Le ministre Luc Blanchette a lancé, lundi, sa Stratégie de développement de l’industrie québécoise des produits forestiers 2018-2023.

827 M$ pour l'industrie forestière

TROIS-RIVIÈRES — Le ministre des Forêts, de la Faune et des Parcs, Luc Blanchette, promet des investissements de plus de 827 M $ afin de soutenir la nouvelle Stratégie de développement de l’industrie québécoise des produits forestiers 2018-2023.

C’est à Trois-Rivières que le ministre a procédé à son dévoilement. «C’est toute une reconversion industrielle qu’on a à faire», dit-il. «C’est de l’innovation, c’est de l’adaptation aussi parce qu’il y a des changements climatiques», explique-t-il.

Le ministre, qui participait à l’événement Concertation forêts à l’Université du Québec à Trois-Rivières, lundi, constate qu’il y «a toute une volonté d’utilisation de produits à valeur ajoutée, dans l’industrie forestière.

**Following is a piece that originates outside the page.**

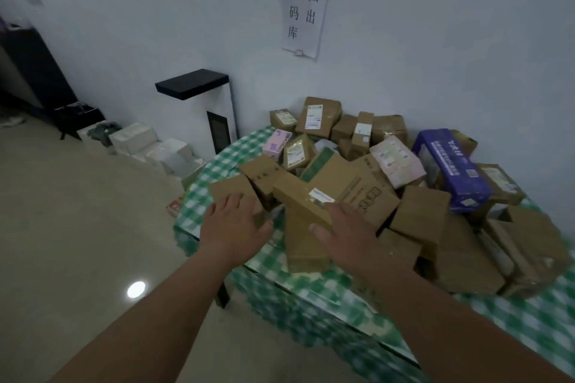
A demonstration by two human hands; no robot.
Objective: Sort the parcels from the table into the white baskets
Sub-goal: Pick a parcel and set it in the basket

On appelle ça du préfab, du préfabriqué, qui va bien au-delà du 2 X 4, du panneau ou bien des pâtes, papiers, cartons. On est rendu en 2e et 3e transformations. On a plus d’emplois maintenant au Québec, en 2e et 3e transformations, donc des secteurs plus innovants, qu’on en a en première transformation», dit-il.

Le ministre Blanchette raconte avoir réalisé quatre missions économiques aux États-Unis, en 2017. «Honnêtement, là où on s’en va, c’est dans les produits à forte valeur ajoutée», analyse-t-il. «Ce ne sont pas des secteurs protégés à ce jour. Est-ce que M. Trump changera d’idée? Peut-être, mais essentiellement, présentement, ça ne l’est pas. Et quand on a rencontré les grands quincailliers de ce monde, les Lowe’s, les Home Depot etc, ils nous ont tous dit oui, les produits de matière première sont là, mais tout ce qui est produit à valeur ajoutée (suscite) un grand engouement de la part des consommateurs, des consommatrices», raconte le ministre.

Luc Blanchette rappelle que le secteur canadien «est en plein développement. On écoule plus de produits en Ontario qu’on va en écouler dans tous les États-Unis. On en écoule plus en Colombe-Britannique qu’en Chine. On écoule plus au Nouveau-Brunswick qu’en France», illustre-t-il.

Le ministre indique que les groupes de recherche et les universités seront mis à contribution puisque les types de marchés à développer sont extrêmement nombreux et différents. «Ça peut être des planchers, du bois de structure, ça peut être du bois d’apparence, des murs, des structures de plafonds, ça peut être dans des ponts en bois. Les limites sont à peu près inexistantes», dit-il. «On n’est pas nécessairement en compétition avec des gens. On est en compétition avec le coût. La compétition n’est pas tant existante. C’est le marché qui est à développer», fait-il valoir. «Ce n’est vraiment pas sur le papier hygiénique, par exemple, sur lequel on se fait concurrence, c’est vraiment sur le bois d’apparence ou de structure», explique-t-il.

Le ministre Blanchette estime que l’industrie forestière québécoise «se porte très bien», dit-il. «Ça ne veut pas dire que ce n’est pas fragile en raison, justement, des mesures protectionnistes du président américain», nuance-t-il. Néanmoins, la première transformation «est une industrie qui a maintenu ses emplois», dit-il. «Il y a tout un secteur en développement de deuxième et troisième transformations», dit-il en donnant l’exemple des papiers spécialisés destinés à l’industrie alimentaire ou des agents sucrants provenant de la matière ligneuse qui entrent dans la fabrication de certaines gommes à mâcher ou du ketchup.

Comme à peu près tous les secteurs d’activités économiques, celui de la transformation du bois subit lui aussi un problème de pénurie de main-d’œuvre. «C’est le vieillissement démographique qui fait ça. Est-ce qu’on devrait ouvrir plus les frontières à l’immigration? Moi je pense que oui, surtout si c’est une immigration compétente», estime-t-il.

Luc Blanchette croit que le centre de recherche en pâtes et papiers situé dans le pavillon CIPP de l’UQTR «est vraiment essentiel» pour faire avancer les connaissances.

«Est-ce que je promets des sommes d’argent? On a des programmes, on a 43 mesures (dans la nouvelle stratégie), parfois c’est avec le ministère de l’Économie, des Sciences et de l’Innovation, parfois c’est avec Forêt, Faune et Parcs. Ça dépend. Dans les secteurs de la recherche, je ne suis pas au courant de ce que ma collègue Dominique Anglade a pu faire par rapport à Trois-Rivières, mais on a dit qu’on ferait des pôles d’excellence dans chacune des villes et j’espère qu’à Trois-Rivières, ce sera dans le domaine des pâtes et papiers», dit-il.